Future fiscal policy creates significant uncertainty
Nonetheless, despite its current sanguine approach, the FOMC is careful to signal the ‘projected’ future course of its policy rate could be influenced by factors such as changes to US fiscal policy. Currently, there is a high degree of uncertainty around likely policy changes under a Republican administration. For example, it is not known to what extent revenue raising measures, including ‘border adjustments’ proposed by the House Republicans, will, if at all, claw back revenue losses from expected corporate tax cuts. Under border adjustment, imports would no longer be tax deductible, while export proceeds would not be viewed as taxable income. It is also not clear whether border adjustments would represent a breach of World Trade Organisation rules.
Neither is the extent of likely US tax cuts known, as yet. The same degree of uncertainty holds for infrastructure spending, which is likely to trigger expenditure cuts elsewhere.
It seems reasonable to argue, however, that there are binding constraints to the proposed fiscal policy expansion initiatives of President Trump and the Republican Party. The Republicans have a majority in both the House of Representatives and the Senate, but support for the President’s initial Budget proposals is not necessarily universal within the Party.
Is the US fiscus strong enough for expansion?

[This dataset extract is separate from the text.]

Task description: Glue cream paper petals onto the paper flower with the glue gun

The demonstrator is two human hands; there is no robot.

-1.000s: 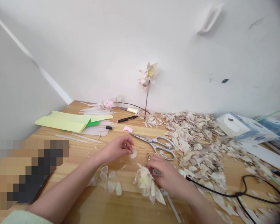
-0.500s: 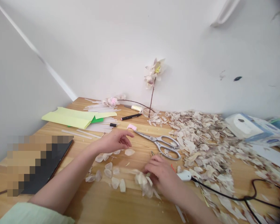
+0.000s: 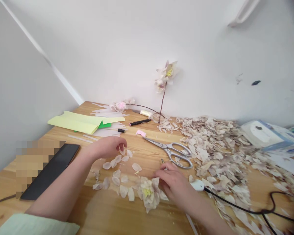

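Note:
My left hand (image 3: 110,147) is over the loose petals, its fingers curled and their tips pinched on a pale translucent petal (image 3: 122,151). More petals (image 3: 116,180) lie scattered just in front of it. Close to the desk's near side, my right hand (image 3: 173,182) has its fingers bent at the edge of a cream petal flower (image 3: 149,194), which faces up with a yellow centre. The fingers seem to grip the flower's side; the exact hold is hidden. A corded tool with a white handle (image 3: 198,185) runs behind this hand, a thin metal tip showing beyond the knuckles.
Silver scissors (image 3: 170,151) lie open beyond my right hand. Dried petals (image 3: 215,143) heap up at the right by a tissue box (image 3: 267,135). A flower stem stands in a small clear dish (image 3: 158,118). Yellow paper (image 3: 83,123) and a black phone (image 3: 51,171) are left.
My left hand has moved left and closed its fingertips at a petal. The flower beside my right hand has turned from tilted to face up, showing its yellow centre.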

Importantly, too, the current fiscal position of the US is not sufficiently robust to allow for a large fiscal expansion programme, at least not in the absence of a meaningful lift in the potential GDP growth rate. If implemented, an anti-immigration stance and protectionist foreign trade agenda are likely to constrain the supply-side of the economy and run counter to excessively ambitious expansionary fiscal plans.
It is possible that mooted regulatory reform may remove some of the binding constraints to US GDP growth. That said deregulation is a lengthy process. Reducing and simplifying regulations could pay dividends in the long-run, but one doubts it will exert a strong impact in the near term.
Ultimately, US fiscal expansion could be significantly less extensive than initially envisaged by President Trump with House Republicans likely to be concerned over the implications for the Budget balance. Even so, the US Federal Reserve will be mindful of the possible inflation risk posed by an expansionary fiscal policy, especially if also accompanied by an increase in US trade protectionist measures against the backdrop of a low unemployment rate.
On balance, with medium-term inflation projected at around 2%, the Fed, at the very least, can be expected to continue ‘normalizing’ monetary policy. Meanwhile, the interest rate hiking cycle is expected to be modest, but upside risk lingers. This, in turn, implies risk to indebted emerging market economies running material macroeconomic imbalances, including South Africa.